100 Days of April-May

Read 100 Days of April-May Online

Authors: Edyth Bulbring

BOOK: 100 Days of April-May
6.43Mb size Format: txt, pdf, ePub
Praise for Edyth Bulbring

A Month with April-May

‘The hectic pace of the dramas and April-May's own largely benign view of them make this a fresh and entertaining novel which reveals that teen trouble is the same the whole world over.'

Julia Eccleshare, Lovereading4kids

‘April-May is a feisty, frustrating, yet irresistible teenager with a unique and very entertaining voice. Readers will enjoy following her account of negotiating a new school and a new family situation, learning the hard way that love and loyalty may not always come in the ways you expect and that ultimately the direction we take in life is our own responsibility.'

Booktrust

‘I devoured the book in one sitting, but it passed the acid test when my teenage daughter was seduced by Bulbring's wit and humour, and was compelled by the sheer excellence of the writing to keep reading.'

The Times (South Africa)

100 Days of April-May

‘Hilarious . . . Edyth Bulbring has proved wildly popular, so much so that her books are part of the syllabus for Grades 8 and 9 at a few schools [in South Africa].'

The Times (South Africa)

‘Devoured in an evening and highly recommended.'

Media Update, South Africa

For Alistair, who was so awesome

The Eighth Story

There are only seven stories in the world, it is said.

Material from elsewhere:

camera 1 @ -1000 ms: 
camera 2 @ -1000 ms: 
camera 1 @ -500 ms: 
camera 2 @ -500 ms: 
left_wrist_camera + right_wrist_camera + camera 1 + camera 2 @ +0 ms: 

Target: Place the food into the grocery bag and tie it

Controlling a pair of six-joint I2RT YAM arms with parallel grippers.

You get the tragedy, where it all ends badly for the hero, the comedy, with a happy ending, and then there's the story where you take on a monster. You also have the tale about a voyage, where you leave as one person and return knowing a bit more about yourself, and the quest, where you find something or someone of great value. And then there's the rags-to-riches story, and, finally, the one about rebirth, where the central character finds a new reason for living.

But sometimes the story is a hodgepodge of all seven of these. It is the eighth story.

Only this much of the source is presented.